Peers vs. Therapists

Those recovering in an addiction treatment program have constant peer support. By living with different people experiencing the same thing, the peer support means even more. Someone recovering in an inpatient addiction treatment program that might be having trouble staying sober will usually take the advice of one of their peers rather than from a therapist. Additionally, the possibility that a peer could call out a resident on their bad behavior is motivation not to do the bad behavior. Again, since childhood, people do not want to be embarrassed in front of their peers so the peer support of being called out on bad behavior helps to motivate residents to stay sober. On the other hand, it is not just negative behavior that peer support has an influence on, but also to support positive behaviors as well.

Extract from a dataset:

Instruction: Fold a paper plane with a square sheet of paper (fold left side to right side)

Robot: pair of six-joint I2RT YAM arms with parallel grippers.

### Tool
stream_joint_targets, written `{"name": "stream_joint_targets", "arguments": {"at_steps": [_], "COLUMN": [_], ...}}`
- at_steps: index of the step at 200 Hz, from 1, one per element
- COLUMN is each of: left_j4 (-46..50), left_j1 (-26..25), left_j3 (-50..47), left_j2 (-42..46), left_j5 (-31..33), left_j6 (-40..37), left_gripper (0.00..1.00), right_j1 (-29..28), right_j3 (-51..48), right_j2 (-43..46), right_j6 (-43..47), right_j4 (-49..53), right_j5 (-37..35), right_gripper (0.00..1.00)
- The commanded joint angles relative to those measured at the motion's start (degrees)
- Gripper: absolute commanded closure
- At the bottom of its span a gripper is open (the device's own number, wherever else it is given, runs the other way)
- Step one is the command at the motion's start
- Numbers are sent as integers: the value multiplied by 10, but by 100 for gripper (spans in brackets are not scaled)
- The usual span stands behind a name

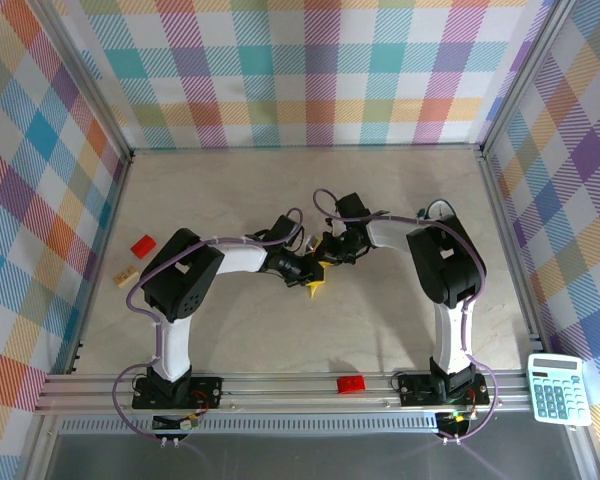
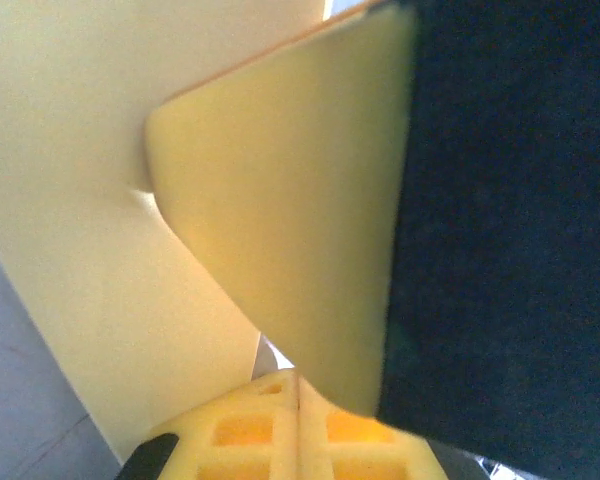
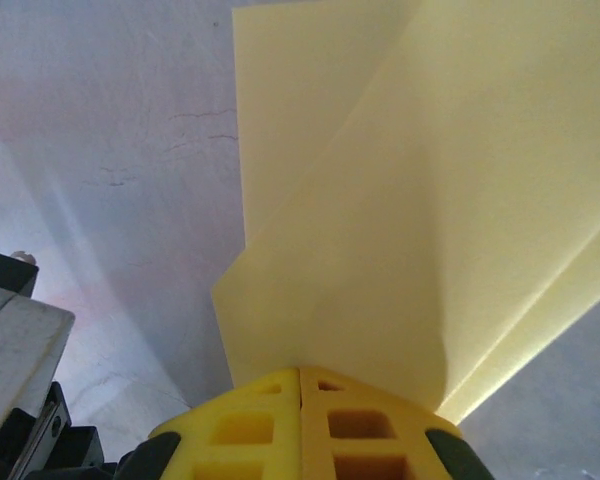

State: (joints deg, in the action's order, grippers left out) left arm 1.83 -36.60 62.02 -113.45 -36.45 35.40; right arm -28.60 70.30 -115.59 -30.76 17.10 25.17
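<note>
The left gripper (image 2: 298,385) has its yellow fingers pressed together on the lower tip of the yellow paper (image 2: 280,220). The paper rises straight out from the fingertips as a folded flap with a rounded bend. The right gripper (image 3: 300,375) is likewise clamped on the paper, whose creased layers fan away ahead of its tips. Seen from above, both grippers meet over the middle of the table (image 1: 230,190), with a corner of paper poking out just beside them, toward the arm bases.

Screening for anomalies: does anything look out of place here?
A red brick lies on the metal rail at the near edge, off the tabletop, and a calculator sits by the frame's near right corner. The yellow paper, pinched by the left fingers and right fingers, looks creased but untorn.
</note>
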Motion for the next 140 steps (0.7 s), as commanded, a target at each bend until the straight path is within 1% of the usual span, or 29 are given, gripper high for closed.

Recovering addicts do listen to their therapists most of the time but the real talking and support comes from the peer support of their roommate or the peer support from those recovering in the same addiction treatment program. Recovering addicts tend to trust a peer who is closest to them. Those in recovery see their peers as people who honestly do know exactly what is going on. This relationship makes a recovering person’s peers their best choice when they need someone to talk to.

Positive Peer Support

Also, positive peer support is a big help in staying sober past living in a sober environment. Always having positive peer support is motivation to stay sober. While recovering in an addiction treatment program, the friends that recovering addicts make can create a positive peer support system that they will need when they are no longer living in the structured, sober environment of an addiction treatment program. Making friends who share the same goal of staying sober and staying away from the things that may cause a relapse is important to long-term sobriety. When a recovering addict leaves an addiction treatment program and goes back to the friends they had during their addiction, they will be tempted back into addiction and it will make staying sober harder. Surrounding the recovering addict with people, who want to do the right thing by staying sober, will help the recovering addict to do the right thing too.

Peer support is essential to staying sober. Peer support can provide the necessary push to keep someone sober and actively staying sober. Encouragement from a positive peer support system can help recovering addicts to the right thing for their sobriety for a long time.